Top of PROVIDED DATA

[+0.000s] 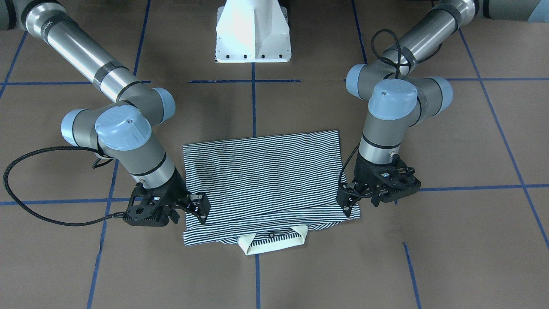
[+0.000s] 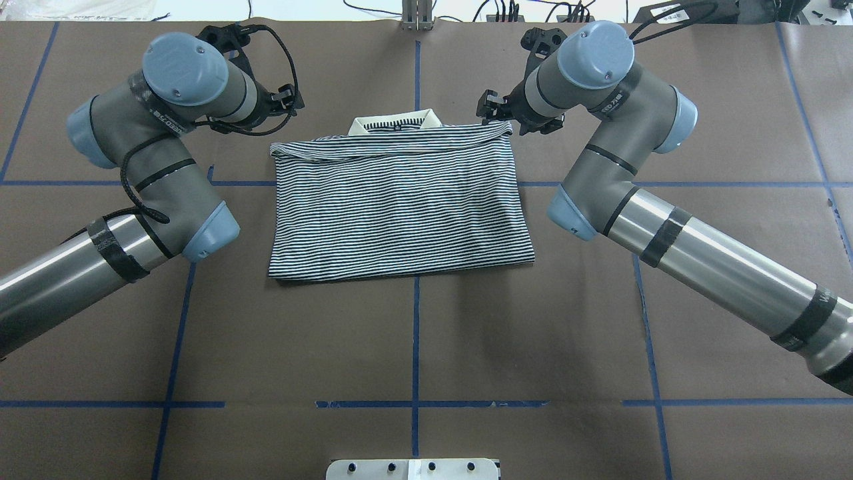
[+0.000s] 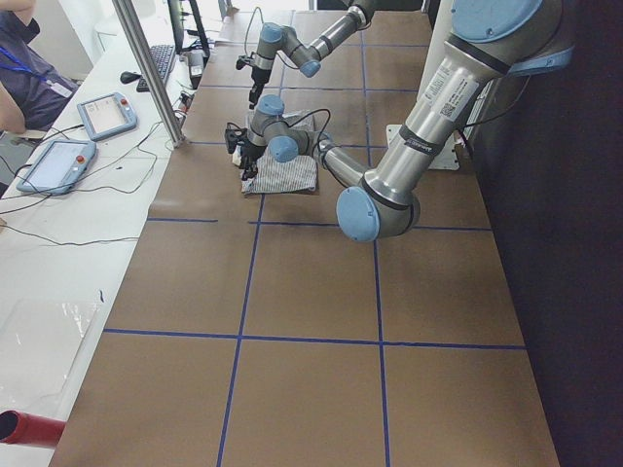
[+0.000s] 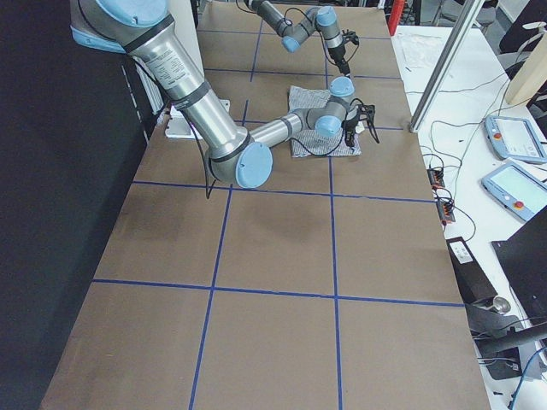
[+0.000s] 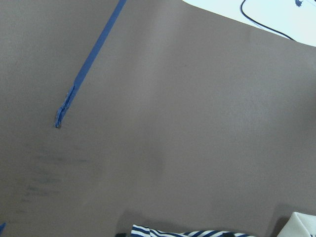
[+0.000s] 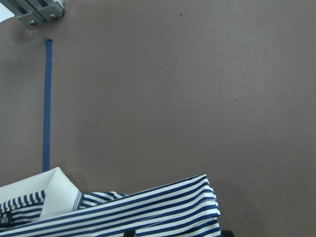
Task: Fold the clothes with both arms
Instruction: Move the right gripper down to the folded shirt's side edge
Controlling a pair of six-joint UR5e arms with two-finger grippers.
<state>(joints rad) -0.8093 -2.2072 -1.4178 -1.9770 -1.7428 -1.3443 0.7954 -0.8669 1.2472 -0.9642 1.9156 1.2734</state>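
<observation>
The striped polo shirt point(image 1: 261, 171) point(image 2: 400, 200) lies folded in half on the brown table. Its hem edge is laid over the shoulders, and the white collar point(image 1: 274, 246) point(image 2: 396, 122) pokes out past it on the far side. My left gripper point(image 1: 346, 198) point(image 2: 283, 103) sits low at one corner of the folded edge, its fingers apart. My right gripper point(image 1: 202, 210) point(image 2: 496, 113) is at the other corner, also spread, with the fabric edge between its fingers. In the right wrist view the shirt corner point(image 6: 148, 212) lies flat beside the collar point(image 6: 54, 190). The left wrist view catches only a sliver of stripes point(image 5: 197, 233).
The white pedestal base point(image 1: 253, 34) stands at the robot's side of the table. Blue tape lines point(image 2: 416, 333) grid the brown surface. A metal bracket point(image 6: 39, 12) sits past the collar. Beyond the far edge is a bench with control tablets point(image 3: 107, 115), cables and a seated person point(image 3: 19, 78).
</observation>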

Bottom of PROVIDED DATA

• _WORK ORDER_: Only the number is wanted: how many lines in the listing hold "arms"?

• _ANSWER FOR THE TASK_: 2